- **WHAT IS NEEDED**:
Could you set down all of the data again, exactly as it stands?

- **GIVEN DATA**:
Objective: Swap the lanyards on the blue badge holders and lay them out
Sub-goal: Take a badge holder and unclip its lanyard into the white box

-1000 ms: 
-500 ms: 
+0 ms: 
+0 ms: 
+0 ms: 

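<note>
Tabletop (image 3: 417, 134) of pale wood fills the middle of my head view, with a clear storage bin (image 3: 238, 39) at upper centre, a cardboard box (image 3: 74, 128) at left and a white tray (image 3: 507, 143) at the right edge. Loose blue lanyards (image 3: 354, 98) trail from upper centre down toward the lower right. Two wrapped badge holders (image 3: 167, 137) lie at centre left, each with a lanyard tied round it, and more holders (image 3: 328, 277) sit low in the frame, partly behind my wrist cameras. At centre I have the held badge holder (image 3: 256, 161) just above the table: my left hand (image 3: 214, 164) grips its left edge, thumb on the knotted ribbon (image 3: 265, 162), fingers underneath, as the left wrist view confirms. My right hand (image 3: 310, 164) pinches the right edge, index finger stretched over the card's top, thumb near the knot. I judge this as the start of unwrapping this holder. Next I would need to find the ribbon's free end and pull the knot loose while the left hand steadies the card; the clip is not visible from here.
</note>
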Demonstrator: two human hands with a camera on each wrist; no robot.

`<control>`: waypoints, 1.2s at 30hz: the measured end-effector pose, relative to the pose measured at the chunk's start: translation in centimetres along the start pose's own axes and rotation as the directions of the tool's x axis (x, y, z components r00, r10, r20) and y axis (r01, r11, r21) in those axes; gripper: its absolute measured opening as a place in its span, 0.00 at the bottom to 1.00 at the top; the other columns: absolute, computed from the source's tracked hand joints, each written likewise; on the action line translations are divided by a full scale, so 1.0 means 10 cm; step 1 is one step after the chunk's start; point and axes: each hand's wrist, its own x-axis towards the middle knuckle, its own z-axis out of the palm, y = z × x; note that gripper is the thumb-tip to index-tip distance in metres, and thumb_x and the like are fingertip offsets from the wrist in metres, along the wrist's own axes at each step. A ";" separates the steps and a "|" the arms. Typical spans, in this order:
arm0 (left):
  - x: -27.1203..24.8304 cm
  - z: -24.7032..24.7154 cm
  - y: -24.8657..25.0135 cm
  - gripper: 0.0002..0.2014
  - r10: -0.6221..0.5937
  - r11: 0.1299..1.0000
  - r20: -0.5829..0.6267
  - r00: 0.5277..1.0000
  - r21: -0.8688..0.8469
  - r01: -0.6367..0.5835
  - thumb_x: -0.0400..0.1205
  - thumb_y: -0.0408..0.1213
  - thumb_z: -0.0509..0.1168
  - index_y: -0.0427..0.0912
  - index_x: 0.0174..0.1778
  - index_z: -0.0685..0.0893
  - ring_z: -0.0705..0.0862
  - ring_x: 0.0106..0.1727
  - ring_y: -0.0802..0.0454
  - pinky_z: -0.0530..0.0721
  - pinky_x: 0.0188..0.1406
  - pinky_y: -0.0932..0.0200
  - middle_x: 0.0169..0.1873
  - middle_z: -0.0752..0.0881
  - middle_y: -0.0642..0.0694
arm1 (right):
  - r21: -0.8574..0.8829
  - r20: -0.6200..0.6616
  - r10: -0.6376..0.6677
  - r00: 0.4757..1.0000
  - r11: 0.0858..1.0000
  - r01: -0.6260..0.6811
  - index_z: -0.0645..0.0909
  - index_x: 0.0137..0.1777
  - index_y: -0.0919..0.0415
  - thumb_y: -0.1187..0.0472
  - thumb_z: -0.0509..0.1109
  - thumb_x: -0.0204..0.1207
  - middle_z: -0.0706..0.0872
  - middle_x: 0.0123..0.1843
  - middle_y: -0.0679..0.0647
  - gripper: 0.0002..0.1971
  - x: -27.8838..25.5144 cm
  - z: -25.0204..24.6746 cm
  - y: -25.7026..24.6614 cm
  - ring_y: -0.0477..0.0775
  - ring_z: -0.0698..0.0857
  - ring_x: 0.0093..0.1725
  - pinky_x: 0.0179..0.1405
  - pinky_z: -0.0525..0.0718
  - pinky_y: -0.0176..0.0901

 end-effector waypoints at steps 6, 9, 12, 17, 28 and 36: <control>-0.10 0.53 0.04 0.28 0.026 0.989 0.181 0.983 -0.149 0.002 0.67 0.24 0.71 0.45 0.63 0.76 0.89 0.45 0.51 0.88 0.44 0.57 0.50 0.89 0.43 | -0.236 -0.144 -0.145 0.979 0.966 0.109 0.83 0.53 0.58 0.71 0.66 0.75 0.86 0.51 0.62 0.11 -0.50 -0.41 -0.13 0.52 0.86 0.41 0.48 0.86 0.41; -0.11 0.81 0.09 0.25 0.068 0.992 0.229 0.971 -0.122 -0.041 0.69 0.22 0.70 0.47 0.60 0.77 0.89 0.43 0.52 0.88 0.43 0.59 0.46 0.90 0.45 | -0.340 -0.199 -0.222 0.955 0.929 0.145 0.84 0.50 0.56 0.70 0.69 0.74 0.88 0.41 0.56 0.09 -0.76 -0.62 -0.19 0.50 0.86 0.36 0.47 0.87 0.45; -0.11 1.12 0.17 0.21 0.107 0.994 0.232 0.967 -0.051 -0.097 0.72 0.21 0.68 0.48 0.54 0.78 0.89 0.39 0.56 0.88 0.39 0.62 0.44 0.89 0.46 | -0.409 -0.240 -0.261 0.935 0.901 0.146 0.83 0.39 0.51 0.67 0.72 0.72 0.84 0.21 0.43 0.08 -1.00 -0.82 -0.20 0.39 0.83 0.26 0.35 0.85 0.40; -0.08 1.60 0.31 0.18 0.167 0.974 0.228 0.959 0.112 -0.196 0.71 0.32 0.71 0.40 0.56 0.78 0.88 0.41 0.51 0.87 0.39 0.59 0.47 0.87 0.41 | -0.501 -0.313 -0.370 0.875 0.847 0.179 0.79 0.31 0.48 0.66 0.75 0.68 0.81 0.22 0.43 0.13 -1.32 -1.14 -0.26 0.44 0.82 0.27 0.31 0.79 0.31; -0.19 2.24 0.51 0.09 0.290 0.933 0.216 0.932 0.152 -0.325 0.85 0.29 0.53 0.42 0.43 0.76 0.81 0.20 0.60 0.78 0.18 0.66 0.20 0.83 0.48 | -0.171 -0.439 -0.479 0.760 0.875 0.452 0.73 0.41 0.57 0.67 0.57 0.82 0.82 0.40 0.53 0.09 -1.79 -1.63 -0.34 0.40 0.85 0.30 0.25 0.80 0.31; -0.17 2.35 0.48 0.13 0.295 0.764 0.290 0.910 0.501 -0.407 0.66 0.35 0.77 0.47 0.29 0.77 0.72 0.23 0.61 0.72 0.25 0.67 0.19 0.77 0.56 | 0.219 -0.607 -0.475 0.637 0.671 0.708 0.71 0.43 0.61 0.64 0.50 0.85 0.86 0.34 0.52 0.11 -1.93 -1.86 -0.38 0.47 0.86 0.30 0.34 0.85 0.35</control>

- **RESPONSE**:
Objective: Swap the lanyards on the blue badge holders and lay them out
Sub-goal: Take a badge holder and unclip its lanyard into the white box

-1000 ms: 
-500 ms: 
+0 ms: 
+0 ms: 
+0 ms: 

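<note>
Tabletop (image 3: 417, 134) of pale wood fills the middle of my head view, with a clear storage bin (image 3: 238, 39) at upper centre, a cardboard box (image 3: 74, 128) at left and a white tray (image 3: 507, 143) at the right edge. Loose blue lanyards (image 3: 354, 98) trail from upper centre down toward the lower right. Two wrapped badge holders (image 3: 167, 137) lie at centre left, each with a lanyard tied round it, and more holders (image 3: 328, 277) sit low in the frame, partly behind my wrist cameras. At centre I have the held badge holder (image 3: 256, 161) just above the table: my left hand (image 3: 214, 164) grips its left edge, thumb on the knotted ribbon (image 3: 265, 162), fingers underneath, as the left wrist view confirms. My right hand (image 3: 310, 164) pinches the right edge, index finger stretched over the card's top, thumb near the knot. I judge this as the start of unwrapping this holder. Next I would need to find the ribbon's free end and pull the knot loose while the left hand steadies the card; the clip is not visible from here.
</note>
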Demonstrator: two human hands with a camera on each wrist; no robot.

`<control>`: waypoints, 1.2s at 30hz: the measured end-effector pose, relative to the pose measured at the chunk's start: translation in centimetres along the start pose's own axes and rotation as the directions of the tool's x axis (x, y, z components r00, r10, r20) and y axis (r01, r11, r21) in those axes; gripper: its absolute measured opening as a place in its span, 0.00 at the bottom to 1.00 at the top; the other columns: absolute, computed from the source's tracked hand joints, each written likewise; on the action line translations are divided by a full scale, so 1.0 means 10 cm; step 1 is one step after the chunk's start; point and axes: each hand's wrist, its own x-axis towards the middle knuckle, its own z-axis out of the palm, y = z × x; note that gripper is the thumb-tip to index-tip distance in metres, and thumb_x and the like are fingertip offsets from the wrist in metres, along the wrist's own axes at each step. A ";" separates the steps and a "|" the arms. Typical spans, in this order:
arm0 (left):
  - x: -27.1203..24.8304 cm
  - z: -24.7032..24.7154 cm
  - y: -24.8657..25.0135 cm
  - gripper: 0.0002..0.2014
  - r10: -0.6221..0.5937
  - r11: 0.1299..1.0000
  - r20: -0.5829..0.6267
  - r00: 0.5277..1.0000
  - r21: -0.8688..0.8469
  - r01: -0.6367..0.5835
  - thumb_x: -0.0400..0.1205
  - thumb_y: -0.0408..0.1213
  - thumb_z: -0.0509..0.1168
  - index_y: -0.0427..0.0912
  - index_x: 0.0174..0.1778
  - index_z: -0.0685..0.0893
  - ring_z: -0.0705..0.0862
  - ring_x: 0.0106..0.1727
  - ring_y: -0.0802..0.0454
  - pinky_z: -0.0530..0.0721
  - pinky_x: 0.0188..0.1406
  - pinky_y: -0.0932..0.0200
  - middle_x: 0.0169..0.1873
  - middle_z: -0.0752..0.0881
  - middle_y: -0.0642..0.0694
arm1 (right):
  - r21: -0.8574..0.8829
  - r20: -0.6200..0.6616
  - r10: -0.6376..0.6677
  - r00: 0.4757..1.0000
  - r11: 0.0858..1.0000
  - r01: -0.6260..0.6811
  - index_z: -0.0645..0.0909
  - index_x: 0.0137..0.1777
  - index_y: -0.0919..0.0415
  - thumb_y: -0.1187..0.0472
  - thumb_z: -0.0509..0.1109
  - thumb_x: -0.0204..0.1207
  - middle_z: -0.0706..0.0872
  - middle_x: 0.0123..0.1843
  - middle_y: -0.0679..0.0647
  - gripper: 0.0002..0.1971
  - x: -27.8838..25.5144 cm
  - z: -25.0204..24.6746 cm
  - y: -25.7026..24.6614 cm
  - ring_y: -0.0477..0.0775
  - ring_z: -0.0698..0.0857
  - ring_x: 0.0093..0.1725
  - pinky_x: 0.0179..0.1405
  - pinky_z: -0.0525..0.0718
  - pinky_y: -0.0176..0.0901

 end-effector waypoints at steps 6, 9, 12, 17, 28 and 36: <control>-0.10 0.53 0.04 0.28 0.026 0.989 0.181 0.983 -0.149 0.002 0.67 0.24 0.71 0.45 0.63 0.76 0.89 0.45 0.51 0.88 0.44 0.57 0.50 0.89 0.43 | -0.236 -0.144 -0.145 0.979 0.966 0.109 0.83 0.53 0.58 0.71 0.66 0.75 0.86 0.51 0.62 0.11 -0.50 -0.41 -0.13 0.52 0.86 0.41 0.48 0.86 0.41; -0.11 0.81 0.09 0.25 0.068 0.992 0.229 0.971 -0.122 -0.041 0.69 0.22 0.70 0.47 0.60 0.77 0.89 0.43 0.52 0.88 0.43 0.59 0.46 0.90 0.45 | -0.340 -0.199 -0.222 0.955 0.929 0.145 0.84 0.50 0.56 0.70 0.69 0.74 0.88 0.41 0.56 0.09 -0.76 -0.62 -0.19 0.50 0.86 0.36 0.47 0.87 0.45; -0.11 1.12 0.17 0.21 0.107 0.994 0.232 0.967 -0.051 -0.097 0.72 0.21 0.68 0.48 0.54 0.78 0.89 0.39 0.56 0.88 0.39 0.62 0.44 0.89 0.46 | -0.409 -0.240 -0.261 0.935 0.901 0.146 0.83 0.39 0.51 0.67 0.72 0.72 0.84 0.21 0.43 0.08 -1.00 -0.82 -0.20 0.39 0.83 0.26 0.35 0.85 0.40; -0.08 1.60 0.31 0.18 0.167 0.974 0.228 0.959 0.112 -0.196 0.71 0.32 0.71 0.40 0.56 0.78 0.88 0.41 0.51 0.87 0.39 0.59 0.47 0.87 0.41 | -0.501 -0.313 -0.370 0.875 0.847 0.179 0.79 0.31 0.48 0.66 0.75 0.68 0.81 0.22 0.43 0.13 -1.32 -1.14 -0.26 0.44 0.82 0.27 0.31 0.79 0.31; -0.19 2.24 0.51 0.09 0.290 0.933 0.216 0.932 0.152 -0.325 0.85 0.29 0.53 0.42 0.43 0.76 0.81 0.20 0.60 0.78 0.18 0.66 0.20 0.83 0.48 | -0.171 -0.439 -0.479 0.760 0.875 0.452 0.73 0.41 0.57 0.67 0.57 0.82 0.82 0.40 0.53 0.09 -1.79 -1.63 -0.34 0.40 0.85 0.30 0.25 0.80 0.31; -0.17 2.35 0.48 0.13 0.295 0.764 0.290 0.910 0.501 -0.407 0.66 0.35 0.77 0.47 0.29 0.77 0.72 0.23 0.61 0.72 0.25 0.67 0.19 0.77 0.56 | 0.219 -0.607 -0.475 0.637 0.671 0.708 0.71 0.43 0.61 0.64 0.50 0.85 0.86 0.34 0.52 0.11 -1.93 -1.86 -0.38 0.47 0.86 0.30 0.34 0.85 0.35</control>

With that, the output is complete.